Your task:
Some lines in the material below hold the word "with". Copy all of them.
Dataset section: Begin
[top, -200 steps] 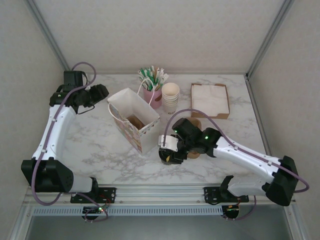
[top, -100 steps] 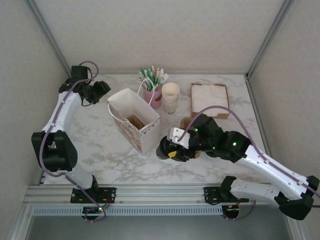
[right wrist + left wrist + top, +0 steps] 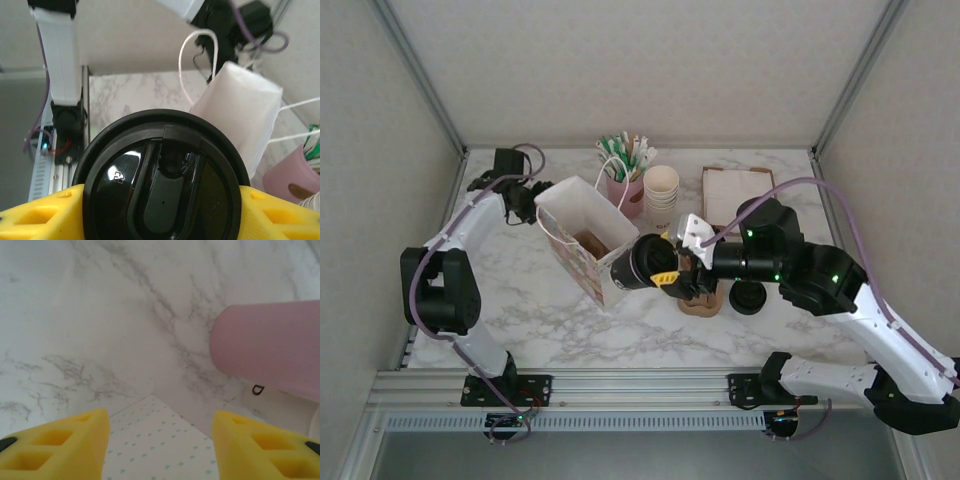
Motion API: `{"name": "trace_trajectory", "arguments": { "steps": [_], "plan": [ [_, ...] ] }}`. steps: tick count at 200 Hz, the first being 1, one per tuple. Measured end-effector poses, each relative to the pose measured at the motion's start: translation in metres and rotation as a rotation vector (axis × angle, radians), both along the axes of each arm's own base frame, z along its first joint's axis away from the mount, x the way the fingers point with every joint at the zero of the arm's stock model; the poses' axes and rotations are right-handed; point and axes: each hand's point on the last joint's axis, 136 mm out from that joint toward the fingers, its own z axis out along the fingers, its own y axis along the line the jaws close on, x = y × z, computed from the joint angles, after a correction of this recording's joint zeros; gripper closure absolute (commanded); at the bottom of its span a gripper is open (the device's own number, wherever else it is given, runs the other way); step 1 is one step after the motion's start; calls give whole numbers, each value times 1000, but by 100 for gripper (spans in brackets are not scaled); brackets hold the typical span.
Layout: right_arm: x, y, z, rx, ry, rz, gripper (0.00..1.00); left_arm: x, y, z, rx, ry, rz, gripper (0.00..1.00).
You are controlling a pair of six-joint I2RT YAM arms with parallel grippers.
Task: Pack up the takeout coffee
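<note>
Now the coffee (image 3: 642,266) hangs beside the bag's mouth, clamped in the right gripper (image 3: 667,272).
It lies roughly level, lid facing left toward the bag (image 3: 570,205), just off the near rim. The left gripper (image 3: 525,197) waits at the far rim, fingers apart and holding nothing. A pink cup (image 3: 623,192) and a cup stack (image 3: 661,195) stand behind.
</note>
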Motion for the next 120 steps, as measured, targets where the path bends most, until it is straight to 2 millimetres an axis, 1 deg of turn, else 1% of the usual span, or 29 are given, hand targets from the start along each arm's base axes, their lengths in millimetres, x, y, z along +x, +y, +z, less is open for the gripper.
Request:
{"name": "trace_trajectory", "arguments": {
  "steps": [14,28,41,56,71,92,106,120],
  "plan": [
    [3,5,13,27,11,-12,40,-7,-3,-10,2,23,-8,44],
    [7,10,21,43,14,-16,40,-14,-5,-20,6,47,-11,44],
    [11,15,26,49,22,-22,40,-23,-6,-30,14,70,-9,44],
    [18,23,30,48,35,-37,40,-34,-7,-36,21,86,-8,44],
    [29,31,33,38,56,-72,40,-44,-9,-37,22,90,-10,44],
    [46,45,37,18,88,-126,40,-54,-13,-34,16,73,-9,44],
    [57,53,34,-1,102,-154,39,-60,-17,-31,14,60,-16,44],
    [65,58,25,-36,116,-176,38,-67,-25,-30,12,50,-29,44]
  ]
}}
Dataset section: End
Completed exercise:
Motion API: `{"name": "trace_trajectory", "arguments": { "steps": [_], "plan": [ [_, ...] ] }}`. steps: tick count at 200 Hz, the first being 1, one per tuple. Measured end-effector poses, each relative to the pose measured at the motion's start: translation in metres and rotation as a rotation vector (axis × angle, radians), both along the axes of each arm's own base frame, z along its first joint's axis away from the mount, x the way the fingers point with every joint at the zero of the arm's stock model; the poses' axes and rotations are right-handed; point and axes: each hand's point on the last joint's axis, 136 mm out from that joint toward the fingers, its own z axis out along the fingers, its own y axis along the line the jaws close on, x = y × z, computed from the joint angles, after a correction of this recording's joint zeros; gripper closure absolute (commanded); at the bottom of its span a gripper is open (the device's own number, wherever else it is given, runs the other way); step 1 is one step after the motion's start; calls give whole numbers, each value times 1000, but by 100 for gripper (spans in brackets are not scaled); brackets hold the typical span.
You are controlling a pair of six-joint I2RT YAM arms with parallel grippers.

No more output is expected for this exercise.